- WORK REQUEST -
Return each line of the listing exactly as written.

- EXERCISE DATA -
--------
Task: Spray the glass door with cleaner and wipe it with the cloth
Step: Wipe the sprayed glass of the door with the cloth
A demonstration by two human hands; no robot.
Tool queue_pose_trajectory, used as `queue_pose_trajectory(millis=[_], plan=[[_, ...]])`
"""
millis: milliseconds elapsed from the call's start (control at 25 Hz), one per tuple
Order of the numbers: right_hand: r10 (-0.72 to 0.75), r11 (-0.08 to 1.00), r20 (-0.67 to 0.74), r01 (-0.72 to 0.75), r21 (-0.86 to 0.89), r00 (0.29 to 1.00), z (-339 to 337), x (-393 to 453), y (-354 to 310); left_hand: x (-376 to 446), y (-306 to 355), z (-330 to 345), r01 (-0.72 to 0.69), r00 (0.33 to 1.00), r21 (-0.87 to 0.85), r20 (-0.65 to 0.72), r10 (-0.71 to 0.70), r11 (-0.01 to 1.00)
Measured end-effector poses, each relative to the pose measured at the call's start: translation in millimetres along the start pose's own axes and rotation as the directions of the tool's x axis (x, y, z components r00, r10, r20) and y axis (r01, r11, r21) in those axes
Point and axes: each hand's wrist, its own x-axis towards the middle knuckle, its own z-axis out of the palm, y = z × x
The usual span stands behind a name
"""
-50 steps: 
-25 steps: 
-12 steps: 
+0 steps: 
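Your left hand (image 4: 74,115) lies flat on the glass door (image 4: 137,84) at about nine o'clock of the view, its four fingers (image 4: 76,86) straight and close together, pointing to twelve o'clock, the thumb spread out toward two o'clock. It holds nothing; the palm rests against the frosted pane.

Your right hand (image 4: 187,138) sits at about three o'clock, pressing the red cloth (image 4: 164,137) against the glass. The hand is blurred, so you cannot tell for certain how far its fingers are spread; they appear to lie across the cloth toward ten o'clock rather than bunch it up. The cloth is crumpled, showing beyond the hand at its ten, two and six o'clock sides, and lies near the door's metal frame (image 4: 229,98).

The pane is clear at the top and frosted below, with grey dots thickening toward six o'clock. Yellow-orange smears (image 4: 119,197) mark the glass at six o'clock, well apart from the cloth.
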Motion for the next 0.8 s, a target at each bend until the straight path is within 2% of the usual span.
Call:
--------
- SOLVED EXERCISE -
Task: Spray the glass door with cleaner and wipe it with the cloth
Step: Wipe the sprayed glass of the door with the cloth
A demonstration by two human hands; no robot.
Tool queue_pose_trajectory, used as `queue_pose_trajectory(millis=[_], plan=[[_, ...]])`
"""
millis: milliseconds elapsed from the call's start (control at 25 Hz), one per tuple
Order of the numbers: right_hand: r10 (-0.72 to 0.75), r11 (-0.08 to 1.00), r20 (-0.67 to 0.74), r01 (-0.72 to 0.75), r21 (-0.86 to 0.89), r00 (0.29 to 1.00), z (-339 to 337), x (-393 to 453), y (-354 to 310); left_hand: x (-376 to 446), y (-306 to 355), z (-330 to 345), r01 (-0.72 to 0.69), r00 (0.33 to 1.00), r21 (-0.87 to 0.85), r20 (-0.65 to 0.72), r10 (-0.71 to 0.70), r11 (-0.01 to 1.00)
Measured end-effector poses, each relative to the pose measured at the call's start: translation in millimetres along the start pose's own axes and rotation as the directions of the tool's x axis (x, y, z components r00, r10, r20) and y axis (r01, r11, r21) in those axes
Point and axes: each hand's wrist, its own x-axis towards the middle knuckle, its own z-axis out of the palm, y = z × x
The usual span stands behind a name
"""
-50 steps: 
-25 steps: 
-12 steps: 
+0 steps: 
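Your left hand (image 4: 74,115) lies flat on the glass door (image 4: 137,84) at about nine o'clock of the view, its four fingers (image 4: 76,86) straight and close together, pointing to twelve o'clock, the thumb spread out toward two o'clock. It holds nothing; the palm rests against the frosted pane.

Your right hand (image 4: 187,138) sits at about three o'clock, pressing the red cloth (image 4: 164,137) against the glass. The hand is blurred, so you cannot tell for certain how far its fingers are spread; they appear to lie across the cloth toward ten o'clock rather than bunch it up. The cloth is crumpled, showing beyond the hand at its ten, two and six o'clock sides, and lies near the door's metal frame (image 4: 229,98).

The pane is clear at the top and frosted below, with grey dots thickening toward six o'clock. Yellow-orange smears (image 4: 119,197) mark the glass at six o'clock, well apart from the cloth.
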Motion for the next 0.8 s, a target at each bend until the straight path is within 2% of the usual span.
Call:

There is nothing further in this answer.